### WHAT IS NEEDED
What must be handed in is the entire listing, exactly as written, with no pictures.

### PROVIDED MATERIAL
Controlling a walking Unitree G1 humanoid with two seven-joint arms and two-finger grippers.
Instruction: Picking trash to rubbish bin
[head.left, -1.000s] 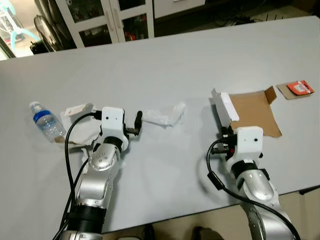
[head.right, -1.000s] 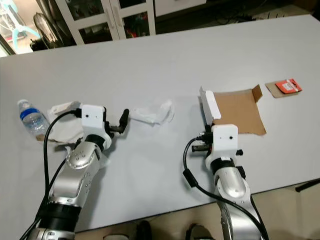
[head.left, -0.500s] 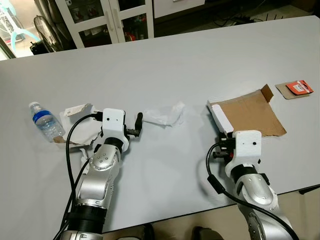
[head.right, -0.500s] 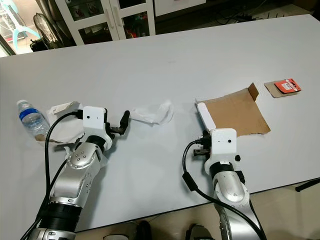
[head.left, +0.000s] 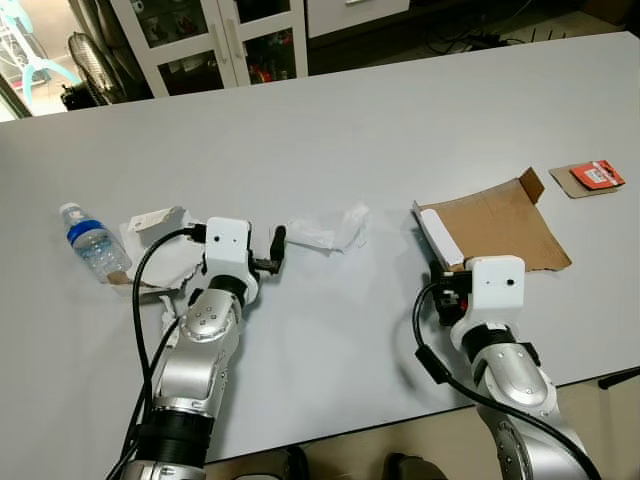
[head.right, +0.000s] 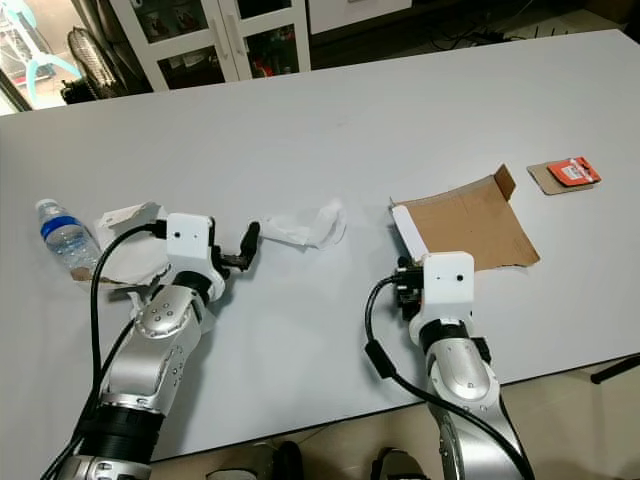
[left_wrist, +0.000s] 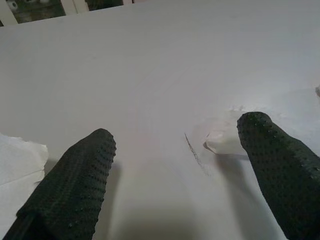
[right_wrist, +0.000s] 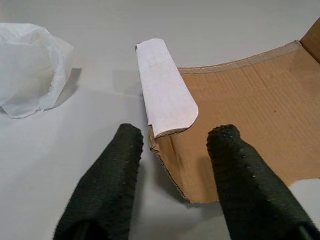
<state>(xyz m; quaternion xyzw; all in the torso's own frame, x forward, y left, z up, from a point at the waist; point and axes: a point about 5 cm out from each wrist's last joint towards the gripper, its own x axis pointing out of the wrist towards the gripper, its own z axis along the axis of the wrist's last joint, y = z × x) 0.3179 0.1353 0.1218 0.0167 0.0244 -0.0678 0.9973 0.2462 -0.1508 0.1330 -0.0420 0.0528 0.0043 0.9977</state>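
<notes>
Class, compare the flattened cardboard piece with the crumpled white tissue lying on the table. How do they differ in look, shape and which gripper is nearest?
The cardboard piece is brown, stiff and mostly flat with a white flap; the tissue is white, soft and crumpled. The cardboard is the larger. The right gripper, open, straddles the cardboard's edge; the left gripper, open, sits beside the tissue. Both lie on the grey table.

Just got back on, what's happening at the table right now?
Both grippers are open and holding nothing. The right gripper straddles the near edge of the flattened cardboard, by its white flap. The left gripper sits beside the crumpled tissue. A bottle and a wrapper also lie on the table.
</notes>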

### EXERCISE SOLUTION
Controlling a walking Unitree G1 humanoid with two seven-joint arms and two-finger grippers.
Instruction: Picking trash to rubbish bin
[head.left, -1.000s] 
[head.right, -1.000s] 
[head.left, -0.500s] 
[head.right, -0.500s] 
[head.left, +0.000s] 
[head.right, +0.000s] 
[left_wrist, +0.000s] 
[right_wrist, +0.000s] 
<state>(xyz m; quaternion xyzw; all in the torso's own frame, x forward, y left, z up, from a point at the waist; point and axes: a point about 5 cm out from each wrist's last joint towards the gripper, its own x axis pointing out of the wrist towards the gripper, its own z axis along the axis of the wrist's last joint, y = z × x) 0.3179 0.1353 0.1218 0.0167 0.0244 -0.0678 0.9973 0.2462 -0.1508 0.1330 -0.0420 0.0528 0.0043 0.9977</state>
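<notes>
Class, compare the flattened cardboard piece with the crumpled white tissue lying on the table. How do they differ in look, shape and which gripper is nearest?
The cardboard piece is brown, stiff and mostly flat with a white flap; the tissue is white, soft and crumpled. The cardboard is the larger. The right gripper, open, straddles the cardboard's edge; the left gripper, open, sits beside the tissue. Both lie on the grey table.

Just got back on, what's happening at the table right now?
Both grippers are open and holding nothing. The right gripper straddles the near edge of the flattened cardboard, by its white flap. The left gripper sits beside the crumpled tissue. A bottle and a wrapper also lie on the table.
</notes>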

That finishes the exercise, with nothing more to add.